Trudeau enjoyed the attention, but he strongly resisted its tendency to trivialize his political message. Perhaps in response to Bain’s effective jibe, Trudeau gave him a long interview in which he tried to elaborate on the Liberals’ platform and, in particular, his call for a “Just Society.” At the time, May 22, the English press was becoming critical of the emphasis on style over substance in the Trudeau campaign. When Bain demanded, “What is a just society?” Trudeau replied:
It means certain things in a legal sense—freeing an individual so he will be rid of his shackles and permitted to fulfil himself in society in the way which he judges best, without being bound up by standards of morality which have nothing to do with law and order but which have to do with prejudice and religious superstition.

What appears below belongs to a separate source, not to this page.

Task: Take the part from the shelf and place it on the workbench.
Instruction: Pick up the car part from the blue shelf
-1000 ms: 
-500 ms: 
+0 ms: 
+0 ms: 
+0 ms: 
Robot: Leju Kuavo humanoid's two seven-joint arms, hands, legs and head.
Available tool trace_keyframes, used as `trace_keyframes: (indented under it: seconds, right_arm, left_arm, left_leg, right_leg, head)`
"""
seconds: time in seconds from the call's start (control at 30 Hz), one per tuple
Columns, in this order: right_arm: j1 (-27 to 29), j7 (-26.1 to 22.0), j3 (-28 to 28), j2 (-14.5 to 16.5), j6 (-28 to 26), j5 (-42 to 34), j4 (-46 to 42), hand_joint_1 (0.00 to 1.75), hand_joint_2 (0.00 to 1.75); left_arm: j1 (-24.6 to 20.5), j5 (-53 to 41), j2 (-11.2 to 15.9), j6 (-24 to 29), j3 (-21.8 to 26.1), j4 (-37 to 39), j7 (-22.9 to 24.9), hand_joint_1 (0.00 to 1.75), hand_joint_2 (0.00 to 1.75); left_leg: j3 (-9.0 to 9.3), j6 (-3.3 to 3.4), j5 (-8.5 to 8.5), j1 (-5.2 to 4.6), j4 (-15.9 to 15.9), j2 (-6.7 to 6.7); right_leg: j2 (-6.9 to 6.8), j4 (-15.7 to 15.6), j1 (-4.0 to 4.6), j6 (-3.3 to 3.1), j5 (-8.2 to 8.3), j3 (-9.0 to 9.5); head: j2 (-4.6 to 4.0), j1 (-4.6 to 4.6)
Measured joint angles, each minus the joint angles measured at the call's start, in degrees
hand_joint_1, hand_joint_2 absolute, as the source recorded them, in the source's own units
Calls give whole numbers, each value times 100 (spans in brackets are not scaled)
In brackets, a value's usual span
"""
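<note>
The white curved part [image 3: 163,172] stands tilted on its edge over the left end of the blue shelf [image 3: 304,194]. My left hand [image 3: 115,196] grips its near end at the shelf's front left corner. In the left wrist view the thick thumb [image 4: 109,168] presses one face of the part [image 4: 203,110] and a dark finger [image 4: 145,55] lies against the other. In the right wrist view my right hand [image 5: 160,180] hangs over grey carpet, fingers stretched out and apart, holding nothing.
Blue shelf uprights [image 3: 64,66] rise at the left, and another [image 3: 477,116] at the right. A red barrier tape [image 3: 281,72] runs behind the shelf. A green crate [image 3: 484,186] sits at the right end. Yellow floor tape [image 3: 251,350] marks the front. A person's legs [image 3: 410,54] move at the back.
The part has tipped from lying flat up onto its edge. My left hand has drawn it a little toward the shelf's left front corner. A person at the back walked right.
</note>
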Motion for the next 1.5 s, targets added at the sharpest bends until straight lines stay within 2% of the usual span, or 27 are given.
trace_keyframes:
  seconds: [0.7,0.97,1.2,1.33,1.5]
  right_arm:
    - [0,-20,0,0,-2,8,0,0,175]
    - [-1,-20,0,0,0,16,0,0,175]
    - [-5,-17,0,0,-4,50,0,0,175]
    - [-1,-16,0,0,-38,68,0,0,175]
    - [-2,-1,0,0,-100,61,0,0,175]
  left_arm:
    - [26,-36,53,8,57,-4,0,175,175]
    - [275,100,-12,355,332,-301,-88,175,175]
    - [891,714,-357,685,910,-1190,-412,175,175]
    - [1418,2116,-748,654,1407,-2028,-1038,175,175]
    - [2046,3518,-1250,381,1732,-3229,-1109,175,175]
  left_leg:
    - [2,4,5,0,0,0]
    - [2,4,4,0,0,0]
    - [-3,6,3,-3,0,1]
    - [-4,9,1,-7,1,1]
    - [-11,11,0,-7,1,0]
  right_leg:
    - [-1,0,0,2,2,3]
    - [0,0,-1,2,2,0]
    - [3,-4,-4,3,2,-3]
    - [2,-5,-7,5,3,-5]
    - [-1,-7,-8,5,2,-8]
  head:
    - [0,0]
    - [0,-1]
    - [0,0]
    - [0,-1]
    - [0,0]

Another aspect of it is economic, and, rather than develop that in terms of social legislation and welfare benefits, which I do not reject or condemn, I feel that at this time it is more important to develop in terms of groups of people … The Just Society means not giving them a bit more money or a bit more welfare. The Just Society for them means permitting the province or the region as a whole to have a developing economy. In other words, not to try to help merely the individuals but to try to help the region itself to make all parts of Canada liveable in an acceptable sense …

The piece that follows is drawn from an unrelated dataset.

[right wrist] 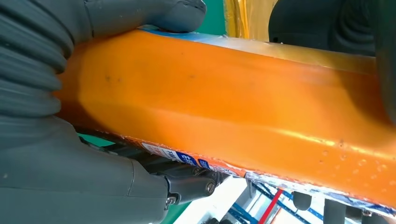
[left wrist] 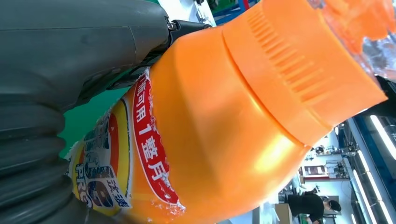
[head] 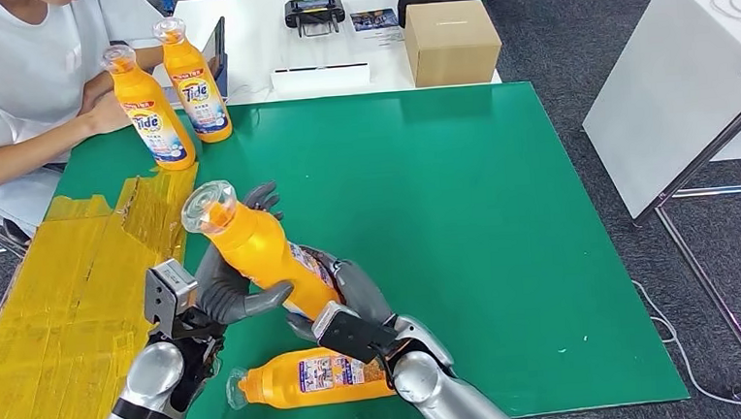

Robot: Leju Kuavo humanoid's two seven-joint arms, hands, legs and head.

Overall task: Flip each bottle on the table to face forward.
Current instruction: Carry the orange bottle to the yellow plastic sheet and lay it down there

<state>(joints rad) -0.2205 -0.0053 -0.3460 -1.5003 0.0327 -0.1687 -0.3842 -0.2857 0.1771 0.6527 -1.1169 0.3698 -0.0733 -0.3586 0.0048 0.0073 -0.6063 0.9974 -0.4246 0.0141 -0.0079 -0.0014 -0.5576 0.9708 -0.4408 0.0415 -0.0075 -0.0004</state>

Another one, I think, is in terms of our relations with other countries…. Canada [is] … a country of modest proportions in world terms—not geographically, but economically and in terms of its population—we must make sure that our contribution to world order is … not only … to appear just [but] … to be just.20
The outlines of the “Just Society” remain faintly drawn in this interview, but the absence of sharp detail was intentional. Trudeau worried about expectations, and he took r
efuge in ambiguity and caution. He signalled that the great innovations in social welfare of the Pearson years—the Canada Pension Plan, medicare, and Canada Student Loans—would have no immediate successors. He would focus on “groups;” regions; and broad, incremental change. This comment took tangible form in the Trudeau years in new programs for regional economic development, special grants for youth and Aboriginals, recognition of the language rights of francophones throughout Canada, and the establishment of avenues through which francophones could more easily reach the pinnacle of the public service in Canada.

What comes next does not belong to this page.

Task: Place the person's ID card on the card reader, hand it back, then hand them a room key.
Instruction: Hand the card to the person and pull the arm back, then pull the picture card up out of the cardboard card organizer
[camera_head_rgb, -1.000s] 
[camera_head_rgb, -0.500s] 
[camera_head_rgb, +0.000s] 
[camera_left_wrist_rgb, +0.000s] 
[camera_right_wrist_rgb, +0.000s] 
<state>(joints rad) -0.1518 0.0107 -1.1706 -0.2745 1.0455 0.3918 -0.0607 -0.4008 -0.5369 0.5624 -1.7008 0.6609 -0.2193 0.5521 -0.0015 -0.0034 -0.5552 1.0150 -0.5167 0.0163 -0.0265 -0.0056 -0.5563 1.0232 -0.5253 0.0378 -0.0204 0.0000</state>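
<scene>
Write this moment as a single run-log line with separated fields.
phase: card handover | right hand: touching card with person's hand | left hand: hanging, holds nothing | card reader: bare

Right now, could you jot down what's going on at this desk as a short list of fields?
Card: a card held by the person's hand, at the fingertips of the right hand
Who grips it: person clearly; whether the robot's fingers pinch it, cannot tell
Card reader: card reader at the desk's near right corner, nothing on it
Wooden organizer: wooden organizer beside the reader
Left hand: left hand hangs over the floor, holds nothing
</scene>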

Despite the apparent modesty of the proposed programs, Trudeau believed that he represented a revolutionary innovation in Canadian politics. He urged Canadians to “take a chance” on him, even though he was unwilling to tell them yet what their wager would mean. He played with their hopes, artfully revealing little while raising expectations. He had rehearsed for this moment since adolescence. On New Year’s Day 1938, he had written in his diary: “If you want to know my thoughts, read between the lines,” and six months later, he was forthright in expressing his ambitions: “I would like so much to be a great politician and to guide my nation.”21 He knew that ambiguity, paradox, irony, and a seductive elusiveness were assets in achieving the goal he had so long cherished: to be a great politician guiding a nation and affecting destiny. Pierre Trudeau had never been as happy as he was in the spring of 1968, and he revelled in the first sips of power.